- [WHAT YOU SHOULD DO]:
Copying nothing before it, reproduce the line that holds "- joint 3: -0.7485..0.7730" and every line after it in the data, exactly.

- [AVAILABLE DATA]:

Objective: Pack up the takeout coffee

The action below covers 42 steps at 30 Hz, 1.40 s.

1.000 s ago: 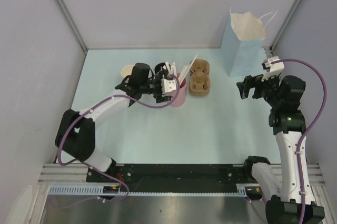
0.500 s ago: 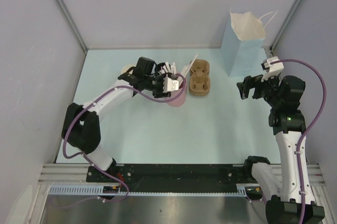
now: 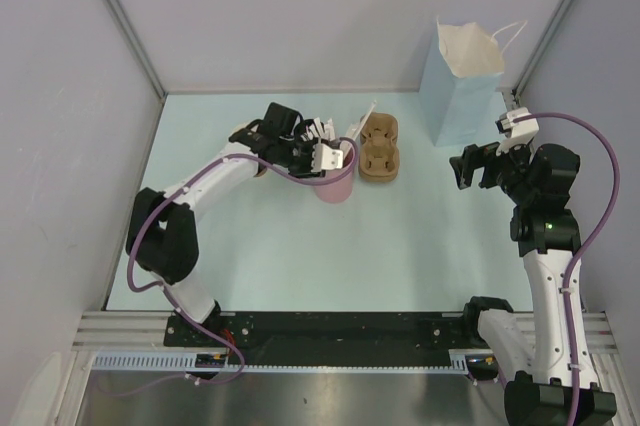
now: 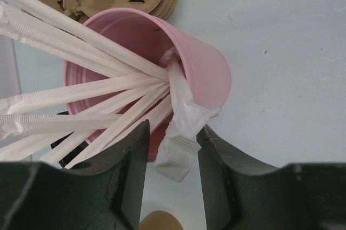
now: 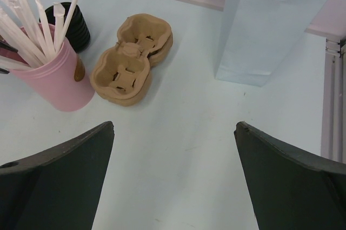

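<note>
A pink cup [image 3: 335, 184] of white wrapped stirrers [image 4: 81, 92] stands left of a brown pulp cup carrier [image 3: 379, 149]. My left gripper [image 3: 322, 158] hangs at the cup's rim. Its jaws are half closed around the folded end of one stirrer wrapper [image 4: 178, 151], and a gap still shows on the left side. Only a sliver of a tan paper cup [image 4: 162, 222] shows below the jaws, so I cannot tell whether it is the takeout coffee. My right gripper [image 3: 478, 166] hovers wide open and empty at the right.
A light blue paper bag [image 3: 460, 81] stands open at the back right. A stack of black lids [image 5: 70, 22] sits behind the pink cup [image 5: 59, 87]. Grey walls enclose the table on three sides.
The left arm has swung further back and its jaws have narrowed around a stirrer end at the pink cup. The right arm has not moved.
</note>
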Each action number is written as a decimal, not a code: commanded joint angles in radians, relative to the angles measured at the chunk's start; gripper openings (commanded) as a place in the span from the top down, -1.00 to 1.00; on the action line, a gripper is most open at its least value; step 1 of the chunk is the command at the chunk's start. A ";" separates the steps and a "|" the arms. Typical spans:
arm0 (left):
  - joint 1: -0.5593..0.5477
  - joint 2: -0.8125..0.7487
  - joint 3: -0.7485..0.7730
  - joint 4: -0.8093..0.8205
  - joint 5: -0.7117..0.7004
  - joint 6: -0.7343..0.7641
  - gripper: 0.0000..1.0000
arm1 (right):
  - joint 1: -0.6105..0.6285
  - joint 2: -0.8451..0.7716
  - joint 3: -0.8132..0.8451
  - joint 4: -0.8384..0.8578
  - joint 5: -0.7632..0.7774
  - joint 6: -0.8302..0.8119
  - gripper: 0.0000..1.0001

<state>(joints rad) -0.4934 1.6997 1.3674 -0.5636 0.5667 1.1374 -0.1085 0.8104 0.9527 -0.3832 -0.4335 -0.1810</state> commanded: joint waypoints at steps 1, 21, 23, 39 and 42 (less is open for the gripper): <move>-0.010 -0.002 0.055 -0.024 -0.007 0.041 0.14 | -0.002 -0.016 0.003 0.035 0.001 -0.012 -1.00; -0.030 -0.014 0.084 -0.137 -0.025 0.030 0.99 | 0.001 -0.017 0.003 0.038 0.002 -0.009 -0.99; -0.034 -0.024 0.076 -0.134 -0.021 0.025 0.99 | 0.001 -0.019 0.003 0.040 0.004 -0.009 -0.99; -0.042 -0.124 0.117 -0.122 -0.005 -0.027 0.99 | 0.003 -0.019 0.001 0.041 0.006 -0.008 -0.99; -0.042 -0.149 0.133 -0.124 -0.007 -0.039 0.99 | 0.003 -0.020 0.003 0.040 0.006 -0.006 -0.99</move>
<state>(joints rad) -0.5282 1.6390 1.4353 -0.7170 0.5301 1.1141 -0.1085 0.8047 0.9520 -0.3832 -0.4332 -0.1810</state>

- [ANSWER FOR THE TASK]:
  - joint 3: -0.7485..0.7730
  - joint 4: -0.8093..0.8205
  - joint 5: -0.7117..0.7004
  - joint 6: -0.7343..0.7641
  - gripper: 0.0000..1.0000
arm1 (right):
  - joint 1: -0.6105..0.6285
  - joint 2: -0.8451..0.7716
  - joint 3: -0.8132..0.8451
  - joint 4: -0.8384..0.8578
  - joint 5: -0.7632..0.7774
  - joint 6: -0.8302..0.8119
  - gripper: 0.0000..1.0001

<state>(joints rad) -0.4934 1.6997 1.3674 -0.5636 0.5667 1.1374 -0.1085 0.8104 0.9527 -0.3832 -0.4335 -0.1810</state> commanded: joint waypoints at steps 1, 21, 23, 39 and 42 (less is open for the gripper): <move>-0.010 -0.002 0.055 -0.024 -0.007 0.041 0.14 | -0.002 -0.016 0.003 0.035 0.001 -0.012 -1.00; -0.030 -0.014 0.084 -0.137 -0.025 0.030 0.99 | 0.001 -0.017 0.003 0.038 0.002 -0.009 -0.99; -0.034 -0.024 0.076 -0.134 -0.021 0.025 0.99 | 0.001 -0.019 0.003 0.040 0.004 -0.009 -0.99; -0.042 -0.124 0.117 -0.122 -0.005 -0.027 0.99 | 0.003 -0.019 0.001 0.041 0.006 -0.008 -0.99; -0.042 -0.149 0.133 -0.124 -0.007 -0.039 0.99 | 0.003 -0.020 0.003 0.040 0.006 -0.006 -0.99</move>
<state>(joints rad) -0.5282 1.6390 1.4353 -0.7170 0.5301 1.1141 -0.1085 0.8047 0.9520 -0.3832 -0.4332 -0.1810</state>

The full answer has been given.